* _WHAT IS REQUIRED_
Print the lines of the data, starting with the first, up to and including the line where "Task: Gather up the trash" appears.

Records from a dataset:
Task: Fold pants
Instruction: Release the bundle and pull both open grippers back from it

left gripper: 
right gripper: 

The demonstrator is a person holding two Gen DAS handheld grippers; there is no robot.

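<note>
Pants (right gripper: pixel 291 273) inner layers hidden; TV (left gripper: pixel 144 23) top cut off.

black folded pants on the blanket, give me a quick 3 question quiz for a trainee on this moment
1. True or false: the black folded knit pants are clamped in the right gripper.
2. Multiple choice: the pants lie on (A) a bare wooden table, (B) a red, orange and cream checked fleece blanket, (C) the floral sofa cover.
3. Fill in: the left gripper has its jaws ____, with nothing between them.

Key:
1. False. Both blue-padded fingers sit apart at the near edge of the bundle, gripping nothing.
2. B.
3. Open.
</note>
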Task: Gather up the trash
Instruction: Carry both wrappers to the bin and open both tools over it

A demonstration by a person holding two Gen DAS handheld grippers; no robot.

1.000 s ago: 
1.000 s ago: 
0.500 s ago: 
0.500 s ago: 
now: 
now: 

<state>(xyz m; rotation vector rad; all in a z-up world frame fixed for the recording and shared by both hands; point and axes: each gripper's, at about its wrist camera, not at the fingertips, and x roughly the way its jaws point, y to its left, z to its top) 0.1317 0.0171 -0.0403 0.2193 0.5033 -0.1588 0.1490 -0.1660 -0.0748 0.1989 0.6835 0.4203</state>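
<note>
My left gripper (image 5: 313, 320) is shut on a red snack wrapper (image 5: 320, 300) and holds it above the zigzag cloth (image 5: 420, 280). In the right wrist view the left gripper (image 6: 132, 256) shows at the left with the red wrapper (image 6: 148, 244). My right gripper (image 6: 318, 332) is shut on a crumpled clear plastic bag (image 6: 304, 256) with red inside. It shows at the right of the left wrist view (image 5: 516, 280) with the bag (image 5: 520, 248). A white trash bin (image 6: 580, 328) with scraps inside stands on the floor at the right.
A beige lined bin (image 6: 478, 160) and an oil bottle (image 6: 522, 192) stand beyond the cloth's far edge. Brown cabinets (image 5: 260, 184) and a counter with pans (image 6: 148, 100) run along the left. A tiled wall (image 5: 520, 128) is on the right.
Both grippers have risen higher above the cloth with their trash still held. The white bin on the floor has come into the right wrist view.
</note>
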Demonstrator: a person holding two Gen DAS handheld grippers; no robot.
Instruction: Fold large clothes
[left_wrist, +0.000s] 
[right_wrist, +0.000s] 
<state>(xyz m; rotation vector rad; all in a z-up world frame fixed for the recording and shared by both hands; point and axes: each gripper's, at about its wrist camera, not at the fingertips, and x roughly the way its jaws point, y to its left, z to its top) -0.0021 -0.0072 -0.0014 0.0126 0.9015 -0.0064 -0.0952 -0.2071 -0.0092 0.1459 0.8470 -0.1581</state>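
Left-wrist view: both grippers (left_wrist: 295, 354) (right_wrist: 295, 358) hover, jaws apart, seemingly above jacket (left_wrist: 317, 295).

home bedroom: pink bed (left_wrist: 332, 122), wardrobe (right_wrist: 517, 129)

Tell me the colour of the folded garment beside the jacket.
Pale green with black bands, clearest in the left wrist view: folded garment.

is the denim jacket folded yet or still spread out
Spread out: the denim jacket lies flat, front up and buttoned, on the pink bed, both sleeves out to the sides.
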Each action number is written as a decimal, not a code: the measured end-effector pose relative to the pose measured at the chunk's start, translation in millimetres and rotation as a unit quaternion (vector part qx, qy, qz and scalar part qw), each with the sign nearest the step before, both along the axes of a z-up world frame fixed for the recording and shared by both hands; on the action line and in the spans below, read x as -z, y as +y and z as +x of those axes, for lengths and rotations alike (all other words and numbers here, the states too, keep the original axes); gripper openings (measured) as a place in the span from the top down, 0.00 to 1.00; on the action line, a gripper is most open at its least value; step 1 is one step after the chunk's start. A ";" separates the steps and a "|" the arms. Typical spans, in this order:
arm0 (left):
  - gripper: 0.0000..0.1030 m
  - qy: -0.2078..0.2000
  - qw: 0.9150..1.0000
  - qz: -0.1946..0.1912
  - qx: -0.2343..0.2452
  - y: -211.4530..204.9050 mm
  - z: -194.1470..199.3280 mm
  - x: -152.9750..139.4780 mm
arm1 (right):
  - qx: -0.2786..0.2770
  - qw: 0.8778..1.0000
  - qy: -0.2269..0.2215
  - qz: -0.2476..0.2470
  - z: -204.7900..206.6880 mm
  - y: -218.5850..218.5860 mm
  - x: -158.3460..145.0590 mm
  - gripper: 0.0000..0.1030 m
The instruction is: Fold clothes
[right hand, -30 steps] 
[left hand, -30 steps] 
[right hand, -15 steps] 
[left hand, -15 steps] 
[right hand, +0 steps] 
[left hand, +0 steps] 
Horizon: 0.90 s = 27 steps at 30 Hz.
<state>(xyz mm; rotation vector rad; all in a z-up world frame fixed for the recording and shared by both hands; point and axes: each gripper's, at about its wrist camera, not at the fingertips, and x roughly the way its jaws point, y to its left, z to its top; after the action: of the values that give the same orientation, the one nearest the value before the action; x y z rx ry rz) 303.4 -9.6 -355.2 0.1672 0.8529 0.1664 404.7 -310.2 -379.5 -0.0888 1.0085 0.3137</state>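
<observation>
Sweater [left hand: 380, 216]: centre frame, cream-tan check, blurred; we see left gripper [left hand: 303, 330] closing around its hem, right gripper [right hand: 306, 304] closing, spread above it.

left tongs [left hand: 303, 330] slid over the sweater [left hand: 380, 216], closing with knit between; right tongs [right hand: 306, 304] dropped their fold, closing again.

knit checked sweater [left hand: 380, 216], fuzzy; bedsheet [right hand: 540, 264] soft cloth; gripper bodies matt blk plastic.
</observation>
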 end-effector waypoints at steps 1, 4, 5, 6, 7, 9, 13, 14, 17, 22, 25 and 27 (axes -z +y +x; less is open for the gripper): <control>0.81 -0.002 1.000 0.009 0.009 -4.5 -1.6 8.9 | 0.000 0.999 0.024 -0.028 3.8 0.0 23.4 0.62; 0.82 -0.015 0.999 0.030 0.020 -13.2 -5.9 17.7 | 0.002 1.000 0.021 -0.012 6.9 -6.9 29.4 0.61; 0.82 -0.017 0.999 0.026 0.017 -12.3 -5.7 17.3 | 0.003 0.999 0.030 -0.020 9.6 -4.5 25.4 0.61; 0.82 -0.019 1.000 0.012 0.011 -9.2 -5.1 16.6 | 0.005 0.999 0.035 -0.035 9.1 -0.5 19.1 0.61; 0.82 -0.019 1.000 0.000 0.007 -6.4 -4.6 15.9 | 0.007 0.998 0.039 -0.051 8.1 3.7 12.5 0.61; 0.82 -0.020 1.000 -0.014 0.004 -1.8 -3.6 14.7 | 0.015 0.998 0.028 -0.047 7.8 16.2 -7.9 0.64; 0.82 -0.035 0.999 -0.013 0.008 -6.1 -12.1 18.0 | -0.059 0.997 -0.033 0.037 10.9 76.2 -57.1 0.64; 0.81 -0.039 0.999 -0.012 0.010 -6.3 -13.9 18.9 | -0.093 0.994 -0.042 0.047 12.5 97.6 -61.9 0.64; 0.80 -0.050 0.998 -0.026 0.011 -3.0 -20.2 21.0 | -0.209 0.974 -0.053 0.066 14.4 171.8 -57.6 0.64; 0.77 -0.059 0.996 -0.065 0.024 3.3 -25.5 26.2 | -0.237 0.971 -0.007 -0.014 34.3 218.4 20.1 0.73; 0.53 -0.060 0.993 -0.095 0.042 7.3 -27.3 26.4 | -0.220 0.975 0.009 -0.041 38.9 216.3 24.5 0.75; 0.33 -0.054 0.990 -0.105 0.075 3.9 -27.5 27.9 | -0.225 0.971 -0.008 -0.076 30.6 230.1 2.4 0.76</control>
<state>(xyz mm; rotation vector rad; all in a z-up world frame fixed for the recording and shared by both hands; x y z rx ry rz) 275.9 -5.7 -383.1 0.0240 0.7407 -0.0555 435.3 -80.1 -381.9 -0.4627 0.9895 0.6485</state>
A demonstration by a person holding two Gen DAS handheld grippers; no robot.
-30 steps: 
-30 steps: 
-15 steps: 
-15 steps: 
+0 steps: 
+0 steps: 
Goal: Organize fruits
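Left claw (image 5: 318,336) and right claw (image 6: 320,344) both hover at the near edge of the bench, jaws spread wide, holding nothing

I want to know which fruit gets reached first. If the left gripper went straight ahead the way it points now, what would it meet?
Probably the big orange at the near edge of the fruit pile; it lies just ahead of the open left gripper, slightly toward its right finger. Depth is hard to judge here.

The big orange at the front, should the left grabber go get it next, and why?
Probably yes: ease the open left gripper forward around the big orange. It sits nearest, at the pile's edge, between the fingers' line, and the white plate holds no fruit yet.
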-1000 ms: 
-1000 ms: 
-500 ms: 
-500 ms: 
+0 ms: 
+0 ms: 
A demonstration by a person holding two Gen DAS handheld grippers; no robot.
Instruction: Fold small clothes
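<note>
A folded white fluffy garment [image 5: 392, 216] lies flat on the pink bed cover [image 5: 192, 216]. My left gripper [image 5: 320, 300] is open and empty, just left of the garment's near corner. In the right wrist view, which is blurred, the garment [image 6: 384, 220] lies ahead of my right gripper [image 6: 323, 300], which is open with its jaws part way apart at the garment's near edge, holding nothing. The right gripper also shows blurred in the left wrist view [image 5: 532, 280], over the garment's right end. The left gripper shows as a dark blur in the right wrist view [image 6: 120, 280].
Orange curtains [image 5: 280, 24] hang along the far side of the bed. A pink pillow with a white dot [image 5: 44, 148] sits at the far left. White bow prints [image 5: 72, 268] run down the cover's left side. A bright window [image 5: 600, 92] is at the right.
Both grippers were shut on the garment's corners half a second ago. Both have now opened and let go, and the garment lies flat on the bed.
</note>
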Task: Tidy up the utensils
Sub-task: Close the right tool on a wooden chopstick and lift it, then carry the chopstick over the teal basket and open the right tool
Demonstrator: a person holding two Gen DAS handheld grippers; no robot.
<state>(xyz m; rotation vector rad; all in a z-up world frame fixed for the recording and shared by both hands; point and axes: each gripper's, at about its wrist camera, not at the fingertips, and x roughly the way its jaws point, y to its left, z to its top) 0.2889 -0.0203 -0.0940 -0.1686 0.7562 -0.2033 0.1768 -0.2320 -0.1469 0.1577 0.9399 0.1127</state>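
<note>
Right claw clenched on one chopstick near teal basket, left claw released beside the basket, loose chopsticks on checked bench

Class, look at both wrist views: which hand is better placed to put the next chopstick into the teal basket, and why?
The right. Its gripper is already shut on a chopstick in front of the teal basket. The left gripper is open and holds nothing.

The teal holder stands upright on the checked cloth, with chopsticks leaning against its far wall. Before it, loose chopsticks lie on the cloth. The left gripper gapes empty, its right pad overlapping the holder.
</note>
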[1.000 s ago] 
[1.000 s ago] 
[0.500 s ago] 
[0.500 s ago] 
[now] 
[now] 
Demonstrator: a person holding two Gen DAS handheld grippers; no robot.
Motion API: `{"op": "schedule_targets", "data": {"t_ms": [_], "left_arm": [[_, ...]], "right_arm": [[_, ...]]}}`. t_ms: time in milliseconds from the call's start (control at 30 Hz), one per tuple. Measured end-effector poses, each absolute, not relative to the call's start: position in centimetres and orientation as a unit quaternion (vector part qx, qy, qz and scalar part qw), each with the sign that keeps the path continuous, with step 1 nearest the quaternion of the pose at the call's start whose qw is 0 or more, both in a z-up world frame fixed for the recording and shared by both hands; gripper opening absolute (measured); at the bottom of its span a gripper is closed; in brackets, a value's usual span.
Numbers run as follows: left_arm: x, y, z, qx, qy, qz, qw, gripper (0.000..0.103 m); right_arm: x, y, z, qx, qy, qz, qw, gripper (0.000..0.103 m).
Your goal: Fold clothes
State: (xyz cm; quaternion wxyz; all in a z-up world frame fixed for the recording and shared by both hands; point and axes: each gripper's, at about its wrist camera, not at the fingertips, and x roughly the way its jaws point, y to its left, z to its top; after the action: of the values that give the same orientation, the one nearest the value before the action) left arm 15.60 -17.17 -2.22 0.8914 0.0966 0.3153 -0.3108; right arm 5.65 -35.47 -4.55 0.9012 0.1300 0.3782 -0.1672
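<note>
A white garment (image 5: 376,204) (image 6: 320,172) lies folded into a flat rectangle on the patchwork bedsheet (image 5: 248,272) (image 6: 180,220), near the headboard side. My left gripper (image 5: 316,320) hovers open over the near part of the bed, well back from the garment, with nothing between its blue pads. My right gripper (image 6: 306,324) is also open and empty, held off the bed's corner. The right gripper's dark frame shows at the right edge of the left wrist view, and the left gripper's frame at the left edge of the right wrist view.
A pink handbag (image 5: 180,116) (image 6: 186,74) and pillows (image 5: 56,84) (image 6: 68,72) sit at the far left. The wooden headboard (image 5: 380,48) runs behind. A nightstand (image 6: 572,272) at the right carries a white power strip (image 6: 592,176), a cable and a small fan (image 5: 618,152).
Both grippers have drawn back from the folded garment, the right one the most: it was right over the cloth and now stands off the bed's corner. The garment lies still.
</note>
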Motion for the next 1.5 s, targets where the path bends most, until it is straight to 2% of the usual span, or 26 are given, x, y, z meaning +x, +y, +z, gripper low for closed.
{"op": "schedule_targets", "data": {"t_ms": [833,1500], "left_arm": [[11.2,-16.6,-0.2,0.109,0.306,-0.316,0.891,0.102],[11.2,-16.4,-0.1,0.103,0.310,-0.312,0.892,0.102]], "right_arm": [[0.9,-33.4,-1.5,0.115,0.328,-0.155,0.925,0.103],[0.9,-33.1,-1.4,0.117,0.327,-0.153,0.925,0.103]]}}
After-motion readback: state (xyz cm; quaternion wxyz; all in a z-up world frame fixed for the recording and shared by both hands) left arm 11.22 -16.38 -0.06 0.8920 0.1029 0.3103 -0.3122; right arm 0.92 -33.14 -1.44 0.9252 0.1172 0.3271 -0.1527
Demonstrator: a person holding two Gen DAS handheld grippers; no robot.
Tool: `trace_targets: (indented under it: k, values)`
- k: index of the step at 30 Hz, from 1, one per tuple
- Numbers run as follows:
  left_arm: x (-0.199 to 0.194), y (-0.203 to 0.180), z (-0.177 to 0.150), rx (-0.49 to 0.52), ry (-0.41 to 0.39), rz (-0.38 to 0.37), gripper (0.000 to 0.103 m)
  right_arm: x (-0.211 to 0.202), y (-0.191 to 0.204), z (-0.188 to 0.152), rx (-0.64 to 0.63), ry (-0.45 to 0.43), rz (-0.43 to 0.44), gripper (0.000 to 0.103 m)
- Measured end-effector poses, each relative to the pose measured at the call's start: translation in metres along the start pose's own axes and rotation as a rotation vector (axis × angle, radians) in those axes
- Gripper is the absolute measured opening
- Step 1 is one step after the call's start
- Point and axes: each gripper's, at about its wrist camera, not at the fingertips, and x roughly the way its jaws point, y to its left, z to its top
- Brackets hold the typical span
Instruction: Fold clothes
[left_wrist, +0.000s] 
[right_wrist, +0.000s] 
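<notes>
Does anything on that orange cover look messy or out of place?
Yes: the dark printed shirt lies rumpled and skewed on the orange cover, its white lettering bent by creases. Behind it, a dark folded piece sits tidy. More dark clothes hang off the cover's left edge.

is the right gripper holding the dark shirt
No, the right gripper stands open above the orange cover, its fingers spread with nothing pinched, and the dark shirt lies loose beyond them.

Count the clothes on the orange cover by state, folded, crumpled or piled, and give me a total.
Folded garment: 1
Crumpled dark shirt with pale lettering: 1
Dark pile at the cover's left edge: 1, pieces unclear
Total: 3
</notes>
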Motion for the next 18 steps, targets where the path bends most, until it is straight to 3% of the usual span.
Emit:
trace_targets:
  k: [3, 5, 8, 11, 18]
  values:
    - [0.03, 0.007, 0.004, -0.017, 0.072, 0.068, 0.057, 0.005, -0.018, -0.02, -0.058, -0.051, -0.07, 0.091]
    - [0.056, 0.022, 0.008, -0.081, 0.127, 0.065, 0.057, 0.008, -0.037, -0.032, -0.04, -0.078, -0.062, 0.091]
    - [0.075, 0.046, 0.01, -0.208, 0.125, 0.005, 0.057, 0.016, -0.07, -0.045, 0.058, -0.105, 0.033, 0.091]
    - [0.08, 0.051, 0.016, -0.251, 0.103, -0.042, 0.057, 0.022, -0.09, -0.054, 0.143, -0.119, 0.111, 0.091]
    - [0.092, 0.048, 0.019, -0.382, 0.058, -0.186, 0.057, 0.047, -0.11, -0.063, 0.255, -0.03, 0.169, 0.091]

* _SOLUTION FOR THIS EXERCISE_
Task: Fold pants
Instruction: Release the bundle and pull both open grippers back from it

left gripper: 
right gripper: 

The demonstrator is a person holding two Gen DAS handheld grippers; there is no robot.

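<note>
Pants (right gripper: pixel 291 273) inner layers hidden; TV (left gripper: pixel 144 23) top cut off.

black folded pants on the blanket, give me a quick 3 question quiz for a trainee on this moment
1. True or false: the black folded knit pants are clamped in the right gripper.
2. Multiple choice: the pants lie on (A) a bare wooden table, (B) a red, orange and cream checked fleece blanket, (C) the floral sofa cover.
3. Fill in: the left gripper has its jaws ____, with nothing between them.

Key:
1. False. Both blue-padded fingers sit apart at the near edge of the bundle, gripping nothing.
2. B.
3. Open.
</note>
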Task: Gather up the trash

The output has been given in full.